Now, if you were accepted under another major and wish to switch to journalism, get in touch with the university’s Office of Admissions to officially change your major. If you don’t get a chance to do this until you’re on campus for orientation, no sweat. When you check in, tell the orientation folks that you’d like to switch and they’ll do their best to change your advising appointment.
I mentioned first year programs earlier. That’s another thing to put on your radar. You’ll get more information about transfer seminars. The journalism school is very active in this program. For the last couple of years, we’ve been the only major that has offered three journalism transfer seminars in the fall. We use the seminar as an on-going orientation to the major and to the university. This one-credit seminar is not required but highly recommended. Former transfer students have credited the seminar for helping them transition quickly and successfully into this new and challenging major.

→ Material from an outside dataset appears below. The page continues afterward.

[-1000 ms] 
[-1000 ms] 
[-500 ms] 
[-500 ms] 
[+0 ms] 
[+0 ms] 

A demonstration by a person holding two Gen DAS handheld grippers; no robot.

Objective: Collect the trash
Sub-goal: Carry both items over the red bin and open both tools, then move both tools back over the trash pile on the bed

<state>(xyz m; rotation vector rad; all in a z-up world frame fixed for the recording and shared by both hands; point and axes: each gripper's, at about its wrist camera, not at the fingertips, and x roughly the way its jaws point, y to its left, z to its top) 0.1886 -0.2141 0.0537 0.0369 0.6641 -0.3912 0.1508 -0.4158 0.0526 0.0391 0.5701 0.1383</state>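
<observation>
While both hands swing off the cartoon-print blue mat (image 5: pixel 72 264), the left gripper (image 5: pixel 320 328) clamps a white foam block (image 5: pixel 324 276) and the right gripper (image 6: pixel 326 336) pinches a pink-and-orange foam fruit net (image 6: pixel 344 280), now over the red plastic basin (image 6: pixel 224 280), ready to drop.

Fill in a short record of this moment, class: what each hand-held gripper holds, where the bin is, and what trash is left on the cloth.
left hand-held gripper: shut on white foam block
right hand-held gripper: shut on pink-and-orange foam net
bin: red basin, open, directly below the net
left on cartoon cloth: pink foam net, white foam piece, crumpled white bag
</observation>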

The next thing on your to-do list is to sign up for orientation. Transfer students have three different sessions to choose from. If you got everything in early, you can take advantage of the transfer orientation in May. This session is ideal because it will allow you to register for fall term along with the other returning students. If you miss that, sign up for the transfer student IntroDUCKtion in July. If you miss that, your last option is Week of Welcome in September. At orientation, you will attend workshops and meetings to introduce you to the vast resources and activities available at the university. You will also meet with an academic advisor and register for your fall term classes. If you are interested in the transfer seminar, you will register for that at orientation as well.
Whether you’re going to live on campus or not, another important thing on your to-do list is work out the housing details. The earlier you do this, the better. There is always a high demand for housing.
Finally, and this is especially true if you’re going to be new to Eugene, do look into student groups and other organizations that can help you start building a community. This will also help you transition to this new phase in your education. Perhaps your religious organization has a local chapter. Or you may want to look into Married and Family Housing, the Non-Traditional Student Association or the Veteran and Family Student Association.
Now, have you noticed that none of these to-do things have anything specific to do with the journalism school? That’s deliberate. The department stays out of the entire application and acceptance process. Here, however, is one thing that you may want to do and it does relate directly to the School of Journalism and Communication. If you haven’t already, you may want to apply for a journalism scholarship. Our deadline is March 1 for the next academic year. We award between 200- and 300-thousand dollars of scholarship money each year and we do give scholarships to incoming transfer students. This scholarship may be in addition to anything else the university may have offered you. The application is available from the journalism school website. It will be the only application you need to submit the journalism school.
Again, congratulations. We look forward to working with you.
“Quick question” is an advising podcast provided by the School of Journalism and Communication at the University of Oregon. Visit the J-school Student Services office in 101 Allen Hall, on the web at jcomm.uoregon.edu or on Twitter at SOJC Advising.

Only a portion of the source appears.